Throughout whirling of the shaft there are two component rotations are follwing:

(i) Rotation of the disc around its own bent up axis.

(ii) Rotation of the plane marked by 'X' among the bent up axis and bearing centre line around the bearing centre line oo′.

These two rotational speeds might be similar or different. If they are similar then it is known as synchronous whirl or else it is non-synchronous whirl.

At critical speed, shaft vibrates along very big amplitude that might result in the breakdown of the shaft.

Let a light vertical shaft illustrated in Figure.

Assume m = mass of the disc,

e = eccentricity of the centre of gravity & disc from the shaft axis centre on the disc 'S'.

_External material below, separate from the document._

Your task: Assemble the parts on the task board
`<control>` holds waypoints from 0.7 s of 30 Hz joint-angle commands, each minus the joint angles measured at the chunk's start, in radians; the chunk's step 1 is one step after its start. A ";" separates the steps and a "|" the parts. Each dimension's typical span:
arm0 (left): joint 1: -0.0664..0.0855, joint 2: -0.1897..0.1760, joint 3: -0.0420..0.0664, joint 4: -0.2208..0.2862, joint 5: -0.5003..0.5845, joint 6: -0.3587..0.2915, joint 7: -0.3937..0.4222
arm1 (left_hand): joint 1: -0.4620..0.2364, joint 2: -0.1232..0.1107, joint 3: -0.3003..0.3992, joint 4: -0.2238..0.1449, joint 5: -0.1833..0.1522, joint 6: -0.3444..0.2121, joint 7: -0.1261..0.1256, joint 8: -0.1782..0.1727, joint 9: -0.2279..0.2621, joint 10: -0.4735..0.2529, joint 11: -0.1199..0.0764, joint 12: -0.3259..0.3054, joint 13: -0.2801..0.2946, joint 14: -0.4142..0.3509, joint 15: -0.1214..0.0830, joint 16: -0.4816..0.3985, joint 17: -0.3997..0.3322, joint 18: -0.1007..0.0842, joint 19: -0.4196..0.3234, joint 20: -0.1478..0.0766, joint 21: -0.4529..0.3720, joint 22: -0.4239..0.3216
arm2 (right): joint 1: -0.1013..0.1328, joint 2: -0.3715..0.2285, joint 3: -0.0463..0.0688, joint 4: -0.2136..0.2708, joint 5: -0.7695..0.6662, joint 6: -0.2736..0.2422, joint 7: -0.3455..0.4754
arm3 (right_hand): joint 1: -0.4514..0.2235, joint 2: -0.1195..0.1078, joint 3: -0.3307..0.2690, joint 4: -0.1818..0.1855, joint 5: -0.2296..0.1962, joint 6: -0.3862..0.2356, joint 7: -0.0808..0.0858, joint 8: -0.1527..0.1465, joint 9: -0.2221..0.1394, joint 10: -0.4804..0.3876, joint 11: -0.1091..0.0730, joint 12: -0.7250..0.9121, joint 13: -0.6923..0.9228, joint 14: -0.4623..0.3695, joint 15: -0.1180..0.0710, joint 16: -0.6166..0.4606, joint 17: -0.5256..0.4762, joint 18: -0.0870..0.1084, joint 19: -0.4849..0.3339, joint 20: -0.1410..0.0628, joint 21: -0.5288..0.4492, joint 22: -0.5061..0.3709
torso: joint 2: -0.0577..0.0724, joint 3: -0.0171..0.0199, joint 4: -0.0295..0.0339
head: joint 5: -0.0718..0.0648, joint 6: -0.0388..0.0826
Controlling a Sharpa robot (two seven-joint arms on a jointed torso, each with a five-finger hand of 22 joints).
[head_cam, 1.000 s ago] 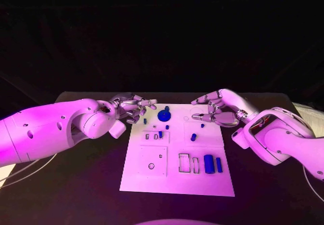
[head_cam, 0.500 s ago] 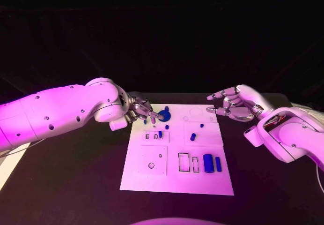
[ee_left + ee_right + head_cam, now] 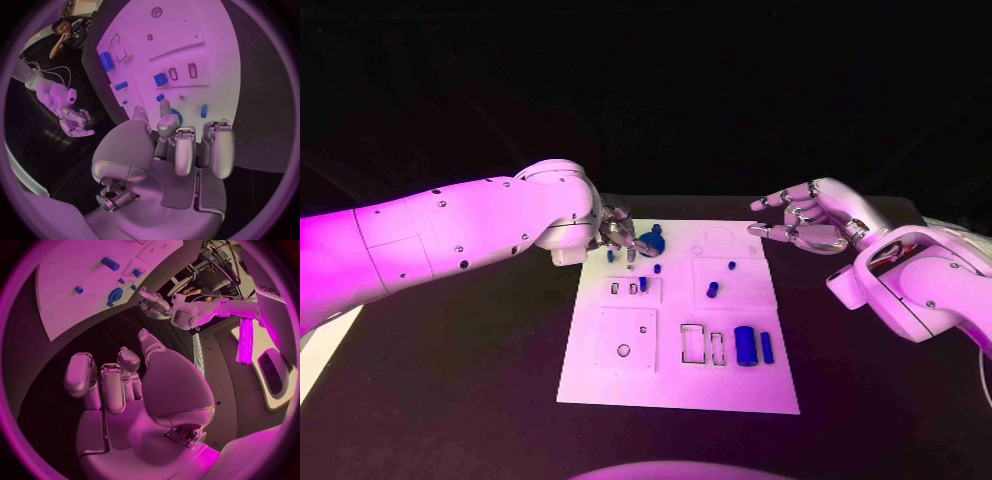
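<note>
A: Hovering at the far left corner of the task board [image 3: 678,385] with the left hand [image 3: 615,238], fingertips down by the round blue part [image 3: 652,241]. Gripping it, or only touching?

B: Cannot tell. Mostly hidden behind the arm from the head camera; from the wrist, just reaching toward the rim, perhaps brushing it.

A: And the right hand [image 3: 805,222]?

B: Hanging off the board's far right corner, above the table [image 3: 473,380]. Loosely curled, fingers apart, holding nothing.

A: Likely to go wrong how?

B: Probably by crowding. Could nudge the small blue peg [image 3: 610,257] just on the near side of those fingertips, or tip the round part by closing on its edge off-centre. Might also drag the board itself if pressing down while sliding.

A: Pointing which way, that round part?

B: Seems to sit flat with a stub rising from it; too small to call a heading. For contrast, see the blue cylinder [image 3: 746,347] at the near right: lying down, long axis running near to far, parallel to the slim blue bar [image 3: 767,349] just beside it.
</note>
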 commanded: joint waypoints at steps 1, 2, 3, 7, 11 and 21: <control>0.001 0.018 -0.005 -0.021 -0.044 0.035 -0.020 | -0.010 0.001 -0.007 0.000 -0.007 -0.007 -0.002 0.007 0.004 0.007 -0.001 0.006 0.004 0.105 -0.008 0.003 0.263 -0.007 0.048 -0.006 0.003 0.150 | 0.001 0.002 0.000 -0.001 0.000 0.002 -0.012 | 0.006 -0.004 -0.007 -0.002 0.005 0.009 -0.002 0.007 0.002 -0.009 0.000 -0.006 -0.002 0.052 0.002 -0.003 0.028 0.012 -0.008 -0.002 -0.004 -0.001 | 0.000 0.0001 0.0008 | 0.001 -0.003; 0.001 0.022 -0.007 -0.027 -0.041 0.035 -0.021 | -0.010 0.001 -0.009 0.001 -0.007 -0.007 -0.002 0.008 0.006 0.008 -0.001 0.007 0.005 0.105 -0.009 0.003 0.263 -0.008 0.048 -0.007 0.004 0.151 | 0.001 0.002 0.000 -0.001 0.000 0.002 -0.013 | 0.006 -0.004 -0.007 -0.002 0.005 0.009 -0.002 0.007 0.002 -0.009 0.000 -0.006 -0.002 0.052 0.002 -0.003 0.028 0.012 -0.008 -0.002 -0.004 -0.001 | 0.000 0.0001 0.0007 | 0.001 -0.003; 0.001 0.027 -0.009 -0.033 -0.037 0.035 -0.021 | -0.010 0.001 -0.010 0.002 -0.007 -0.007 -0.002 0.008 0.006 0.008 -0.001 0.008 0.006 0.105 -0.009 0.003 0.263 -0.008 0.049 -0.007 0.004 0.152 | 0.001 0.003 0.000 -0.002 0.000 0.003 -0.013 | 0.006 -0.004 -0.007 -0.002 0.005 0.009 -0.002 0.007 0.002 -0.009 0.000 -0.006 -0.002 0.052 0.002 -0.003 0.028 0.012 -0.008 -0.002 -0.004 -0.001 | 0.000 0.0000 0.0005 | 0.001 -0.004; -0.002 0.043 -0.014 -0.054 -0.005 0.053 -0.023 | -0.008 0.000 -0.012 0.002 -0.007 -0.007 -0.003 0.009 0.009 0.010 -0.002 0.010 0.009 0.105 -0.009 0.003 0.263 -0.008 0.049 -0.007 0.004 0.153 | 0.001 0.006 0.000 -0.006 -0.001 0.003 -0.015 | 0.006 -0.004 -0.007 -0.002 0.005 0.009 -0.002 0.007 0.002 -0.010 0.000 -0.006 -0.002 0.052 0.002 -0.004 0.027 0.013 -0.009 -0.002 -0.005 -0.002 | 0.000 -0.0011 0.0013 | 0.001 -0.007; -0.008 0.052 -0.017 -0.066 0.020 0.076 -0.023 | -0.005 0.001 -0.014 0.001 -0.007 -0.008 -0.003 0.010 0.011 0.009 -0.002 0.009 0.008 0.105 -0.010 0.003 0.263 -0.007 0.048 -0.007 0.003 0.151 | 0.000 0.012 0.000 -0.010 -0.001 0.002 -0.015 | 0.006 -0.004 -0.007 -0.002 0.005 0.009 -0.002 0.006 0.002 -0.010 0.000 -0.008 -0.003 0.052 0.002 -0.005 0.026 0.013 -0.011 -0.002 -0.006 -0.006 | 0.001 -0.0007 -0.0020 | 0.002 -0.008; -0.024 0.069 -0.019 -0.086 0.043 0.111 -0.026 | 0.000 0.002 -0.016 0.000 -0.006 -0.010 -0.003 0.012 0.015 0.010 -0.002 0.009 0.009 0.105 -0.010 0.003 0.263 -0.007 0.048 -0.008 0.004 0.151 | 0.000 0.016 0.000 -0.012 -0.002 0.004 -0.018 | 0.006 -0.003 -0.008 -0.002 0.005 0.009 -0.002 0.006 0.002 -0.011 0.000 -0.009 -0.004 0.051 0.002 -0.006 0.025 0.014 -0.013 -0.002 -0.008 -0.008 | 0.000 -0.0001 0.0012 | -0.003 -0.013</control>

k = stiffness of the shaft in lateral direction,

ω = angular speed of the disc around shaft axis, and

y = lateral distance of 'S' from 'O' that is the point of intersection of bearing axis at the disc.

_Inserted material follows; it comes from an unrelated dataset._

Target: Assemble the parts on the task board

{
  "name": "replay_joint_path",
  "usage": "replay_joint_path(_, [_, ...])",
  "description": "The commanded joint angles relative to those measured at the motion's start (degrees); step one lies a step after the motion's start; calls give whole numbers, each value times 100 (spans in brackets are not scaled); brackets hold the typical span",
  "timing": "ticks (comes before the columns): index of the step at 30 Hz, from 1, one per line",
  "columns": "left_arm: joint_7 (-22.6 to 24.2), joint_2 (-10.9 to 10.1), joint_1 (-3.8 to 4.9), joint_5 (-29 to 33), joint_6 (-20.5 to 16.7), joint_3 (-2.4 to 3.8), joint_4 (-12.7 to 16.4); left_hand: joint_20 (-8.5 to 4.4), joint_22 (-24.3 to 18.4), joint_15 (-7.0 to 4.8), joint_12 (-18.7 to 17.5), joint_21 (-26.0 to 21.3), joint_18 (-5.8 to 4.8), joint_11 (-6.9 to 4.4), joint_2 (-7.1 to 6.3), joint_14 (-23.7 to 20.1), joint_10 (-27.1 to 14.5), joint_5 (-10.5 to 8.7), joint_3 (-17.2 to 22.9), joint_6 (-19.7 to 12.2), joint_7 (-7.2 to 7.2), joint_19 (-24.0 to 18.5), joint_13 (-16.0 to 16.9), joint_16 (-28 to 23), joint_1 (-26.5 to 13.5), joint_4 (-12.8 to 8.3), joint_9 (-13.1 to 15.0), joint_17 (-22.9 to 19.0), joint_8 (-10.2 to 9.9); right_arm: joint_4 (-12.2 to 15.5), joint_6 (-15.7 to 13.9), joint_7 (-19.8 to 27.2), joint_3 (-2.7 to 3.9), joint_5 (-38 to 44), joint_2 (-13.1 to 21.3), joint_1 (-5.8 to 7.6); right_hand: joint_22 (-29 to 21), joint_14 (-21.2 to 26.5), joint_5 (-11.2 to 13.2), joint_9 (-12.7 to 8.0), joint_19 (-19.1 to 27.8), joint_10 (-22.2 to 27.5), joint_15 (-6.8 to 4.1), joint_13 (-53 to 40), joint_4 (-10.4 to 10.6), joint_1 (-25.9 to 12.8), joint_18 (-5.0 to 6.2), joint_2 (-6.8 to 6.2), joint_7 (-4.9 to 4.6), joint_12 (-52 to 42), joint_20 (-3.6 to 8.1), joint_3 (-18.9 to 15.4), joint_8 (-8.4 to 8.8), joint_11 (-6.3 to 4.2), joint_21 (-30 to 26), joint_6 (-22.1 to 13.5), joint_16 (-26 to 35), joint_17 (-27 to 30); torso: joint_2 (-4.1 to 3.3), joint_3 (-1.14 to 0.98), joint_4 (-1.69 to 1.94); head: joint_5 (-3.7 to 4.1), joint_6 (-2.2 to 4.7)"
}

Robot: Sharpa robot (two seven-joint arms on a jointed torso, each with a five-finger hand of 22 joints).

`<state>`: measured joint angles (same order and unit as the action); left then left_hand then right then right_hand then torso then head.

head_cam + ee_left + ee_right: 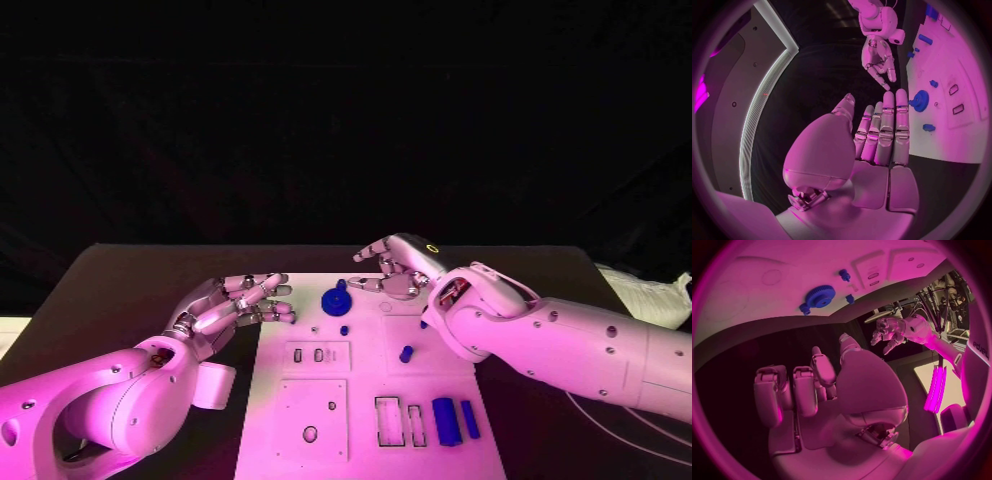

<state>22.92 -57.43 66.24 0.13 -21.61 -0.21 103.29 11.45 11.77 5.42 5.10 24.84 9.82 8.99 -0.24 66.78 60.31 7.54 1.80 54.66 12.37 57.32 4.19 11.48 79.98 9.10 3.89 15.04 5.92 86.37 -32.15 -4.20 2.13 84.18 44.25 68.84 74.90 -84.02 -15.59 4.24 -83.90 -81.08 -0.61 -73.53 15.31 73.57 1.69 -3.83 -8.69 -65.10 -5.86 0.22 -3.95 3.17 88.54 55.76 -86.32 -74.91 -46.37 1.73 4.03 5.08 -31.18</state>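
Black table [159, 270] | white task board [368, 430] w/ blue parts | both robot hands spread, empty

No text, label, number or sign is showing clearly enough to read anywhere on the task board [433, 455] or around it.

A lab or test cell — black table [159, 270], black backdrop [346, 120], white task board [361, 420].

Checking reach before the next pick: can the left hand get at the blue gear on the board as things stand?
Probably yes. The left hand hovers open at the task board edge, holding nothing, and the blue gear lies just beyond its fingertips with nothing between them. The right hand sits farther back.
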Motion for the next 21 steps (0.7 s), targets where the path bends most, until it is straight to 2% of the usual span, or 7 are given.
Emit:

Let us assume first that there is no damping in the system. The several forces acting on the disc are illustrated in Figure 8(ii). hence,

ky = m ( y + e) ω^{2}

While ω = ω_{n}, that is at resonance, the deflection 'y' becomes infinite. Therefore, is the critical speed of the shaft. The shaft must operate in the neighbourhood of this speed or else shaft might breakdown. While ω < ω_{n}, the deflection is positive i.e. the layout of deflection y is in the similar sense as e and this layout is illustrated in Figure 8(ii). In this case phase angle is zero. While ω > ω_{n}, deflection 'y' is negative. It means that the layout of 'y' & 'e' are opposite to each other. It means that the phase angle is π.

The layout of O, G and S are similar shown in Figure 9. It is the most stable condition for the rotor.

While there is damping in the shaft system, the free body diagram of the disc is illustrated in Figure 10. In this free body diagram the layout of the points O, S and G have been demonstrated. The phase angle 'φ' is specified by

This expression was derived in the previous section.

The force equation might be written as follows :

* (k - m ω*^{2} ) y = m e ω^{2} cos φ

* *

*And c ω y = m e ω*^{2} sin φ

Solving the above expressions

While ω > ω_{n}, the deflection of the shaft is specified by the above expression the position of

O, S and G is illustrated in Figure.

While ω = ω_{n}, the shaft will rotate along whirl radius equivalent to 1/2δ that is maximum.

The position of O, S and G is shown in Figure.

While ω > ω_{n}, the deflection or whirl radius becomes less than previous case but phase angle φ is more than π . The point G tends to lie among O and S. The position of O, S and G is illustrated in Figure.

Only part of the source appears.